(Data entries)

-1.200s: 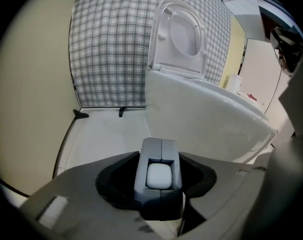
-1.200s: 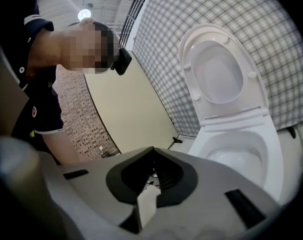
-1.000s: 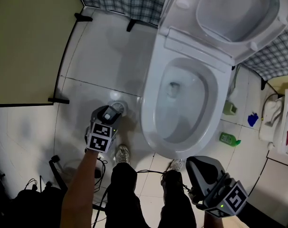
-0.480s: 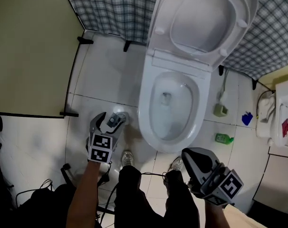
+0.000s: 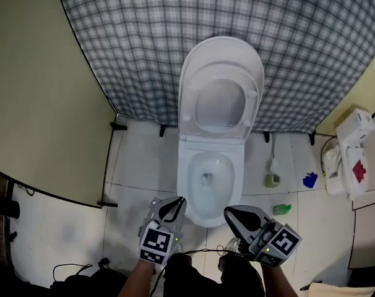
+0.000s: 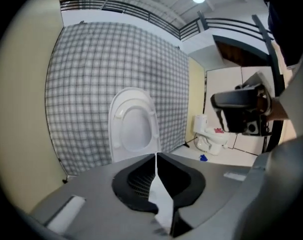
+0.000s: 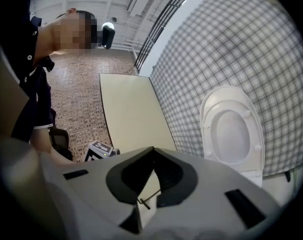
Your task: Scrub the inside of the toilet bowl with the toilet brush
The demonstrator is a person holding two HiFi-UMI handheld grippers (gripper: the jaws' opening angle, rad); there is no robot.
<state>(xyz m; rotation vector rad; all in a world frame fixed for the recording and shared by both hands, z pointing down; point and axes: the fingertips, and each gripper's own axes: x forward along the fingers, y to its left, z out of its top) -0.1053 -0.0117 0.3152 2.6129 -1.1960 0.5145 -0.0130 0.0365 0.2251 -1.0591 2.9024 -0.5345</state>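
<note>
White porcelain sits at the middle of the head view: the toilet [image 5: 187, 190] stands against a checked curtain [image 5: 144, 42], seat [image 5: 219, 101] and lid up, and its bowl [image 5: 206, 166] is open to the camera. A green bottle [image 5: 281, 209] lies on the floor tiles to its right, its label too small to read. The red mark on the white fixture [image 5: 345, 159] beyond is also unreadable. Only the black-and-white square markers on the gripper cubes show clear print. Both forearms enter from the bottom edge. The left gripper [image 5: 177, 203] and right gripper [image 5: 228, 212] are held side by side at the bowl's front rim, pointing toward it.

The left gripper view shows its jaws, which have just been closing, met at the tips with nothing between them. The raised seat is beyond.

The right gripper view shows its jaws likewise together and empty, with a beige panel [image 7: 131, 114] ahead. The brush cannot be made out in any view.
</note>
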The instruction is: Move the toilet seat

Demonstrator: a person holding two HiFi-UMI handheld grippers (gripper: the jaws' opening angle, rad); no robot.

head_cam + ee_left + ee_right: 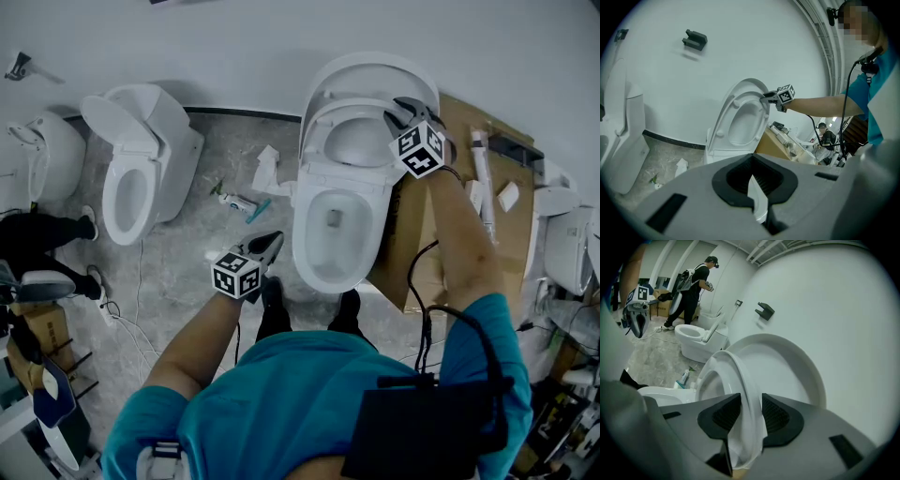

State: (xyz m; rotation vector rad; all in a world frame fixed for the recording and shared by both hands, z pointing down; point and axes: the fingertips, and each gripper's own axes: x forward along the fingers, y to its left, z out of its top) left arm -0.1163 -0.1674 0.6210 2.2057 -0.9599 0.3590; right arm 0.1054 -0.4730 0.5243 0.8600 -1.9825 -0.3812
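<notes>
A white toilet stands in the middle, its bowl (323, 262) uncovered. The toilet seat (323, 127) is raised and tilted forward, a little off the upright lid (375, 70). My right gripper (403, 117) is shut on the seat's right rim. In the right gripper view the seat (740, 380) runs between the two dark pads of that gripper (751, 413), with the lid (797, 366) behind. My left gripper (267, 246) hangs beside the bowl's left front, apart from it, shut with nothing held. In the left gripper view, the left gripper (752, 180) faces the seat (723, 123).
A second toilet (131, 178) stands at the left and another (562, 234) at the far right. Flattened cardboard (412, 234) lies right of the bowl. Paper scraps (267, 169) and a tube (239, 202) litter the floor. Another person (693, 282) stands farther along the wall.
</notes>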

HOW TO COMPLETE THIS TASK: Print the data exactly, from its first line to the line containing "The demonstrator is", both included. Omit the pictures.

TASK SOLUTION:
-1.200s: 
-1.200s: 
-1.000s: 
-0.480s: 
+0.000s: 
+0.000s: 
+0.000s: 
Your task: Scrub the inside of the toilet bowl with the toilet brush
The demonstrator is a person holding two HiFi-UMI handheld grippers (gripper: the jaws' opening angle, rad); there is no robot.

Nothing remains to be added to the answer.